Sports Minister Amélie Oudéa-Castéra called on Monday to put in place a “firmer penal policy” in the face of violence in football from January, while indicating that she did not want to extend the moratorium on fan travel. Put in place after the death of a supporter in Nantes on December 2, “this moratorium probably did not unfold exactly in the way that everyone could have wished, but what is important is that it produced results,” said the minister after a meeting of the National Supporterism Authority (INS) in Paris.

Before the Nantes-Nice match, Maxime, 31, died of two stab wounds during an altercation with a VTC driver whose vehicle he had attacked with other Nantes supporters, because he was transporting Nice fans . Since then, the public authorities have increased travel bans. But the Council of State suspended these decrees almost every time, citing “a serious and manifestly disproportionate attack on fundamental freedoms”. Despite these decisions, the minister considered that it was necessary to send “an extremely strong signal of firmness, (…) a start, an electric shock”. “Even if there is legal damage, I prefer it to human damage,” she said, while declaring that she did not want to “prolong ad vitam aeternam neither this idea of ​​the moratorium nor these battles before the Council of State”, which meets again Monday afternoon concerning orders targeting Ligue 2 and Ligue 1 matches on Tuesday and Wednesday.

With an agenda which remains to be defined in January, Amélie Oudéa-Castéra underlined “the need to have an even firmer criminal policy”, in particular “with judicial bans on stadiums which must be in greater number and probably with firmer more important”. The minister also announced a “first decision”, the signing in January with the Professional Football League (LFP) of a “new agreement which will allow us to once again clarify the role and responsibilities of each (…) on the spatial and (…) temporal plane”. It was “necessary” to return to this tool dating from 1999, “when we see the uncertainties, the lack of clarity which surrounded the elucidation of the issues during OM-OL on October 29”.

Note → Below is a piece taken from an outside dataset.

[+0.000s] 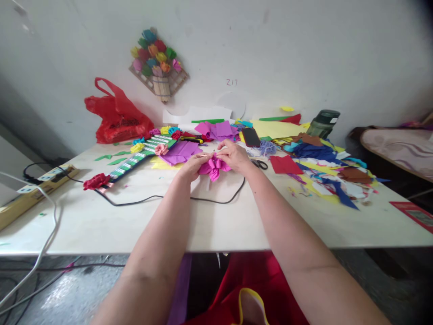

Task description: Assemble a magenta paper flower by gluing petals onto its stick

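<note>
A magenta paper flower [214, 168] with several petals is held between my two hands above the middle of the table. My left hand [196, 165] pinches its left side, fingers closed on the paper. From the right, my right hand [234, 156] has thumb and fingertips closed at the flower's upper centre. A pale strip shows below the flower. Scissors [259, 164] with black handles lie just right of my right hand. Purple crepe paper [181, 152] lies behind my left hand.
A black cable [154, 197] crosses the table under my forearms to a power strip [43, 189]. Paper roses sit on a striped board [142, 158] at left. Paper scraps [324, 162], a phone [251, 137] and a green bottle [324, 123] are at right. A red bag [118, 119] stands back left.
</note>
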The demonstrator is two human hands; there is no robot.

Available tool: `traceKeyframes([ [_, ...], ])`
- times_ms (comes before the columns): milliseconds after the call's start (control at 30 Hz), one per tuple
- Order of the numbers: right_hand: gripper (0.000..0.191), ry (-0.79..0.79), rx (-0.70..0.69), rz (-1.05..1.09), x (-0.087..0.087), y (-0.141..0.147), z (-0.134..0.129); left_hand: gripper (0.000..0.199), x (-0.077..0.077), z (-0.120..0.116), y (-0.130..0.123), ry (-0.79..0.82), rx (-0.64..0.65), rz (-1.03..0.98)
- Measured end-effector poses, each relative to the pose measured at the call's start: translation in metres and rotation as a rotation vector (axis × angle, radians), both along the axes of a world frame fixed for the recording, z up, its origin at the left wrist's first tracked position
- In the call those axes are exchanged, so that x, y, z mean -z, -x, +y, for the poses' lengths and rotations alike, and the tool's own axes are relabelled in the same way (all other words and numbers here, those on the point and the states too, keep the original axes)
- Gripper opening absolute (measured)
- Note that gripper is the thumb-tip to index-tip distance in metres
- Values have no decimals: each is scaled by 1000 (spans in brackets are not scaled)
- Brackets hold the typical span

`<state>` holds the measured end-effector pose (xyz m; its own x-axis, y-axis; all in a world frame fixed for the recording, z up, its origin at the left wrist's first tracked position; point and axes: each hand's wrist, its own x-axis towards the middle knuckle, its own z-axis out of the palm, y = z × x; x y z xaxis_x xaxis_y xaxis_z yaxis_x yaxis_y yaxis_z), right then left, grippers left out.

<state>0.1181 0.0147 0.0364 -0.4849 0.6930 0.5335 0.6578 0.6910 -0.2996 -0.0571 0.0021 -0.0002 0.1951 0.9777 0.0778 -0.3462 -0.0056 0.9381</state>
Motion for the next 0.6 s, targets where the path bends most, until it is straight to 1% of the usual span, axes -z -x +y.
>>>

That day, the Lyon bus was stoned and ex-coach Fabio Grosso was injured in the face. The match had been postponed. The LFP then decided not to sanction Marseille, arguing that the incidents had occurred on public roads and therefore outside its responsibility.

As for the LFP, Amélie Oudéa-Castéra also asked for “sanctions which could be more dissuasive when we can establish the nature of the breaches on the part of the clubs”. Recalling the steps forward towards supporters in recent months (experiment with standing stands, use of pyrotechnic devices), the minister expects from them “a clear and complete mobilization in the response to be provided for the resumption of the championship at the beginning of January” and called on associations to “condemn violence”.

Other avenues were mentioned: generalization of police officers as visiting supporters, increase in commercial bans on stadiums decided by clubs, strengthening of the role of supporter referents. Seven months before the Paris Olympic Games, the minister also called for an end to the “over-solicitation of law enforcement”, highlighting the figure of a 47% increase in personnel for securing the football matches in two years.